• **What you need to do**
All records below must be retyped exactly.

[Input records — start]

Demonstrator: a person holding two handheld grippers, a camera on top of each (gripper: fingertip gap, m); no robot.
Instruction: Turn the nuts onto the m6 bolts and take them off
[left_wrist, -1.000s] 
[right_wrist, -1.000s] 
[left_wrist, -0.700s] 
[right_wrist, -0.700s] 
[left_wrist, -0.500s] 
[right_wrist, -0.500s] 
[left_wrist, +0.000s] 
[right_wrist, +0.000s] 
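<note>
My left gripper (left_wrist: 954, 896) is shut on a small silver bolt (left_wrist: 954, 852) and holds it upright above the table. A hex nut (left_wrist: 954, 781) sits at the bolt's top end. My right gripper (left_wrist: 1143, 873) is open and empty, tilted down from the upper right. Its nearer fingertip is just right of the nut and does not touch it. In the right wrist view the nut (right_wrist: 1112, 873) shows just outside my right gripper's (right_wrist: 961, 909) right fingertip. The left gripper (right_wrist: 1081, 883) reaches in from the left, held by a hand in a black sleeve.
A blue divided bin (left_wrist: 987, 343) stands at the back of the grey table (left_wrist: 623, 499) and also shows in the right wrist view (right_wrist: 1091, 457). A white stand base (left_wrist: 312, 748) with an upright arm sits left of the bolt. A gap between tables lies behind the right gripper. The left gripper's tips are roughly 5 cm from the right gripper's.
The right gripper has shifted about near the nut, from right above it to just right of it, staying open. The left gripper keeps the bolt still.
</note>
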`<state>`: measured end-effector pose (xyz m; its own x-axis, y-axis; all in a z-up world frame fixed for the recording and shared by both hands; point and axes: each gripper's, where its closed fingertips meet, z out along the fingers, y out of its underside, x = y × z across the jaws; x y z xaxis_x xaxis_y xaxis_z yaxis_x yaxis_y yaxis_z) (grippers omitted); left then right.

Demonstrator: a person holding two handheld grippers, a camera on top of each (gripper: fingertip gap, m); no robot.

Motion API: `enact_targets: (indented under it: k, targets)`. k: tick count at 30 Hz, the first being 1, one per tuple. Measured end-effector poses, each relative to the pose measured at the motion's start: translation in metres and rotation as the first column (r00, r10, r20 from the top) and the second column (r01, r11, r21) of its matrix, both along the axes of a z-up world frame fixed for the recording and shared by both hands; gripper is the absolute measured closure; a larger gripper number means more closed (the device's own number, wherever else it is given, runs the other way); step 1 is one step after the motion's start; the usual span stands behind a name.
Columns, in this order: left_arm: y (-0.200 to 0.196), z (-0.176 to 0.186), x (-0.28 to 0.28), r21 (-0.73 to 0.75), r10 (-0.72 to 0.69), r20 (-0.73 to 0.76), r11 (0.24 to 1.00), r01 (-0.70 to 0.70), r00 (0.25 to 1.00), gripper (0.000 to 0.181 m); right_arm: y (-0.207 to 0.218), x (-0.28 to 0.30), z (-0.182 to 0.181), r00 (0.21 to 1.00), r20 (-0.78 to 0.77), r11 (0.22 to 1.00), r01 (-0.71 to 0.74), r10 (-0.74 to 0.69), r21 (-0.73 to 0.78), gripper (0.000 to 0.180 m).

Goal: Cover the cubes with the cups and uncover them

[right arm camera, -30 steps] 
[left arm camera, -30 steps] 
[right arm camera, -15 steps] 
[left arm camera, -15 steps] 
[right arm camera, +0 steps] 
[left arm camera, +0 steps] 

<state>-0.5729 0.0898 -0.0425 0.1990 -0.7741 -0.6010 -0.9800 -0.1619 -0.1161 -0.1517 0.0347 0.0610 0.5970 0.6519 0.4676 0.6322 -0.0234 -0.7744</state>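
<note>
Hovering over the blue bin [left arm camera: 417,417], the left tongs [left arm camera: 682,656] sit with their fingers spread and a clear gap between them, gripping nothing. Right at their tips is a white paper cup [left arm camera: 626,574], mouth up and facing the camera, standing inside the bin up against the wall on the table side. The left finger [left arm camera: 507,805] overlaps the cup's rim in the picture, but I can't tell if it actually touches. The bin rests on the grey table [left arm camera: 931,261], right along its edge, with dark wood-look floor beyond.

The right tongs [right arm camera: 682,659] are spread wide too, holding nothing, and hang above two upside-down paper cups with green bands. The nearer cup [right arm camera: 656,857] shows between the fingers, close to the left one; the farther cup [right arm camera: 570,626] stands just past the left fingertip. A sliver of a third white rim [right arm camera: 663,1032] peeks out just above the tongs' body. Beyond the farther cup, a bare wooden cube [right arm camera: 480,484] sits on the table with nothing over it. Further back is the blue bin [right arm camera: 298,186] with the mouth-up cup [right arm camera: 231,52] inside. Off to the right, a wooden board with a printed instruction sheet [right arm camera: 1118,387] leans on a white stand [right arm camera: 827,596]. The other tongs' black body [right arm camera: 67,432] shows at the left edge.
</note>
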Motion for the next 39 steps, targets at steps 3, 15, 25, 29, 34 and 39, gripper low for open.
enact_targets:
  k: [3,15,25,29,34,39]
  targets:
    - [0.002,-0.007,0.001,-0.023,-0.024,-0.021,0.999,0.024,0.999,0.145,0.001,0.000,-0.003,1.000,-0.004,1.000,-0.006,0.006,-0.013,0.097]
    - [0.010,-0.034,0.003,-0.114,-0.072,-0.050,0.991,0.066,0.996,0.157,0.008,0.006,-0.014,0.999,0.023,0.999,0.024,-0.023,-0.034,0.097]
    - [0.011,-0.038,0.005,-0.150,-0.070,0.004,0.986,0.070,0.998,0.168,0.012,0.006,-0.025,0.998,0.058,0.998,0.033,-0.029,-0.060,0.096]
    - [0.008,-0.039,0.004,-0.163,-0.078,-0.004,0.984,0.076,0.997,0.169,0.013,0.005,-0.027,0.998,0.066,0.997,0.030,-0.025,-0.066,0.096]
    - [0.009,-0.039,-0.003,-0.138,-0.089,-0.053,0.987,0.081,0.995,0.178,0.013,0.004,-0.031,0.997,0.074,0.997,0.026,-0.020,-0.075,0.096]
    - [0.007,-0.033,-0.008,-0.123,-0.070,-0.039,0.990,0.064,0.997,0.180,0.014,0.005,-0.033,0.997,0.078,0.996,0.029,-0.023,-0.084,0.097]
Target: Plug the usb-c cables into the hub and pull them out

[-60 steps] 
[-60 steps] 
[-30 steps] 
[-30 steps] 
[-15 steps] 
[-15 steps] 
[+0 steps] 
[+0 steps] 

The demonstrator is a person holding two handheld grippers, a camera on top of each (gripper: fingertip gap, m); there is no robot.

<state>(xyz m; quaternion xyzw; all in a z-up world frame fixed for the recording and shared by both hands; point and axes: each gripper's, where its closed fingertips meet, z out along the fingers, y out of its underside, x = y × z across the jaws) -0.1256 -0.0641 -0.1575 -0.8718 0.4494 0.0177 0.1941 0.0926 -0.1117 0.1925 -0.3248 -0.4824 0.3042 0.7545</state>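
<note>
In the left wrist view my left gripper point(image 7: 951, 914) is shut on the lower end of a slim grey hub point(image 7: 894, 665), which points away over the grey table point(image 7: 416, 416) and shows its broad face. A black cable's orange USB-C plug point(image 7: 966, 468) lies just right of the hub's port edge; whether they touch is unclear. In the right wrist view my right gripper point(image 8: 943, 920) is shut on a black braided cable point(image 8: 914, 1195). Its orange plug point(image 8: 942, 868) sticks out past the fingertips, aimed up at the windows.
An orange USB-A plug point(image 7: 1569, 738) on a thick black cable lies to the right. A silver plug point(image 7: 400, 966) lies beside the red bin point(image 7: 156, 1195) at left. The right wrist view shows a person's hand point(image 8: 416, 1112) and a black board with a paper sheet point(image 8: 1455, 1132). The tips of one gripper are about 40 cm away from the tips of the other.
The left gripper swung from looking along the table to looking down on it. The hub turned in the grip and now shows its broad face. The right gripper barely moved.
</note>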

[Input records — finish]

• **Answer box**
Demonstrator: a person holding two handheld grippers, a camera on top of each (gripper: fingertip gap, m); no robot.
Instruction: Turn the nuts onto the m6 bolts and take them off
[left_wrist, -1.000s] 
[right_wrist, -1.000s] 
[left_wrist, -0.700s] 
[right_wrist, -0.700s] 
[left_wrist, -0.500s] 
[right_wrist, -0.500s] 
[left_wrist, +0.000s] 
[right_wrist, +0.000s] 
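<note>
My left gripper (left_wrist: 954, 896) is shut on a small silver bolt (left_wrist: 954, 852) and holds it upright above the table. A hex nut (left_wrist: 954, 781) sits at the bolt's top end. My right gripper (left_wrist: 1143, 873) is open and empty, tilted down from the upper right. Its nearer fingertip is just right of the nut and does not touch it. In the right wrist view the nut (right_wrist: 1112, 873) shows just outside my right gripper's (right_wrist: 961, 909) right fingertip. The left gripper (right_wrist: 1081, 883) reaches in from the left, held by a hand in a black sleeve.
A blue divided bin (left_wrist: 987, 343) stands at the back of the grey table (left_wrist: 623, 499) and also shows in the right wrist view (right_wrist: 1091, 457). A white stand base (left_wrist: 312, 748) with an upright arm sits left of the bolt. A gap between tables lies behind the right gripper. The left gripper's tips are roughly 5 cm from the right gripper's.
The right gripper has shifted about near the nut, from right above it to just right of it, staying open. The left gripper keeps the bolt still.
</note>
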`<state>`: measured end-effector pose (xyz m; its own x-axis, y-axis; all in a z-up world frame fixed for the recording and shared by both hands; point and axes: each gripper's, where its closed fingertips meet, z out along the fingers, y out of its underside, x = y × z across the jaws; x y z xaxis_x xaxis_y xaxis_z yaxis_x yaxis_y yaxis_z) (grippers omitted); left then right.

Demonstrator: a person holding two handheld grippers, a camera on top of each (gripper: fingertip gap, m); no robot.

Motion API: `enact_targets: (indented under it: k, targets)`. k: tick count at 30 Hz, the first being 1, one per tuple. Measured end-effector poses, each relative to the pose measured at the motion's start: translation in metres and rotation as the first column (r00, r10, r20 from the top) and the second column (r01, r11, r21) of its matrix, both along the axes of a z-up world frame fixed for the recording and shared by both hands; gripper is the absolute measured closure; a larger gripper number means more closed (the device's own number, wherever else it is given, runs the other way); step 1 is one step after the motion's start; the usual span stands behind a name.
Columns, in this order: left_arm: y (-0.200 to 0.196), z (-0.176 to 0.186), x (-0.28 to 0.28), r21 (-0.73 to 0.75), r10 (-0.72 to 0.69), r20 (-0.73 to 0.76), r11 (0.24 to 1.00), r01 (-0.70 to 0.70), r00 (0.25 to 1.00), gripper (0.000 to 0.181 m); right_arm: y (-0.207 to 0.218), x (-0.28 to 0.30), z (-0.182 to 0.181), r00 (0.21 to 1.00), r20 (-0.78 to 0.77), r11 (0.22 to 1.00), r01 (-0.71 to 0.74), r10 (-0.74 to 0.69), r21 (-0.73 to 0.78), gripper (0.000 to 0.180 m).

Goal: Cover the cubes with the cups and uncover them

[right arm camera, -30 steps] 
[left arm camera, -30 steps] 
[right arm camera, -15 steps] 
[left arm camera, -15 steps] 
[right arm camera, +0 steps] 
[left arm camera, +0 steps] 

<state>-0.5729 0.0898 -0.0425 0.1990 -0.7741 -0.6010 -0.9800 -0.1619 -0.1161 -0.1517 0.0347 0.0610 0.5970 0.6519 0.4676 0.6322 -0.0234 -0.7744</state>
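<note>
Hovering over the blue bin [left arm camera: 417,417], the left tongs [left arm camera: 682,656] sit with their fingers spread and a clear gap between them, gripping nothing. Right at their tips is a white paper cup [left arm camera: 626,574], mouth up and facing the camera, standing inside the bin up against the wall on the table side. The left finger [left arm camera: 507,805] overlaps the cup's rim in the picture, but I can't tell if it actually touches. The bin rests on the grey table [left arm camera: 931,261], right along its edge, with dark wood-look floor beyond.

The right tongs [right arm camera: 682,659] are spread wide too, holding nothing, and hang above two upside-down paper cups with green bands. The nearer cup [right arm camera: 656,857] shows between the fingers, close to the left one; the farther cup [right arm camera: 570,626] stands just past the left fingertip. A sliver of a third white rim [right arm camera: 663,1032] peeks out just above the tongs' body. Beyond the farther cup, a bare wooden cube [right arm camera: 480,484] sits on the table with nothing over it. Further back is the blue bin [right arm camera: 298,186] with the mouth-up cup [right arm camera: 231,52] inside. Off to the right, a wooden board with a printed instruction sheet [right arm camera: 1118,387] leans on a white stand [right arm camera: 827,596]. The other tongs' black body [right arm camera: 67,432] shows at the left edge.
</note>
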Motion for the next 39 steps, targets at steps 3, 15, 25, 29, 34 and 39, gripper low for open.
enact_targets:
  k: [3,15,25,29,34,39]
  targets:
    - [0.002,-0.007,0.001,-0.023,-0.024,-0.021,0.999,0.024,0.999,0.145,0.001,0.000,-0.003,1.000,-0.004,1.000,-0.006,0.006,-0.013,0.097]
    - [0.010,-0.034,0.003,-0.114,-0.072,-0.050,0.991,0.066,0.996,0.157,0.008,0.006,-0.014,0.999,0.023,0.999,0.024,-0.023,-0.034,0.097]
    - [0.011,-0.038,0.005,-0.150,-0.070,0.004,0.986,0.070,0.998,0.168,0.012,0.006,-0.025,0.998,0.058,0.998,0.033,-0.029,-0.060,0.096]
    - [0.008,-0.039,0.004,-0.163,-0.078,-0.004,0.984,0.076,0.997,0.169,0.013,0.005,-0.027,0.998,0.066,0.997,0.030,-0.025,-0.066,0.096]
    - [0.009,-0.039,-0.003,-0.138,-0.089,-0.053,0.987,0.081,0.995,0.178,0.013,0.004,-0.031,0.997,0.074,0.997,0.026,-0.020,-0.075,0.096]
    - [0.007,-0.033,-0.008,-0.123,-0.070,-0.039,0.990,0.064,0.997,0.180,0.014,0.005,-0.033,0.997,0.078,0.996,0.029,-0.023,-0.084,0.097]
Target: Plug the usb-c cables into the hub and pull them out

[-60 steps] 
[-60 steps] 
[-30 steps] 
[-30 steps] 
[-15 steps] 
[-15 steps] 
[+0 steps] 
[+0 steps] 

The demonstrator is a person holding two handheld grippers, a camera on top of each (gripper: fingertip gap, m); there is no robot.

<state>(xyz m; quaternion xyzw; all in a z-up world frame fixed for the recording and shared by both hands; point and axes: each gripper's, where its closed fingertips meet, z out along the fingers, y out of its underside, x = y × z across the jaws) -0.1256 -0.0641 -0.1575 -0.8718 0.4494 0.0177 0.1941 0.0926 -0.1117 0.1925 -0.3248 -0.4824 0.3042 0.7545</state>
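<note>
In the left wrist view my left gripper point(image 7: 951, 914) is shut on the lower end of a slim grey hub point(image 7: 894, 665), which points away over the grey table point(image 7: 416, 416) and shows its broad face. A black cable's orange USB-C plug point(image 7: 966, 468) lies just right of the hub's port edge; whether they touch is unclear. In the right wrist view my right gripper point(image 8: 943, 920) is shut on a black braided cable point(image 8: 914, 1195). Its orange plug point(image 8: 942, 868) sticks out past the fingertips, aimed up at the windows.
An orange USB-A plug point(image 7: 1569, 738) on a thick black cable lies to the right. A silver plug point(image 7: 400, 966) lies beside the red bin point(image 7: 156, 1195) at left. The right wrist view shows a person's hand point(image 8: 416, 1112) and a black board with a paper sheet point(image 8: 1455, 1132). The tips of one gripper are about 40 cm away from the tips of the other.
The left gripper swung from looking along the table to looking down on it. The hub turned in the grip and now shows its broad face. The right gripper barely moved.
</note>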

There is nothing further to this exercise.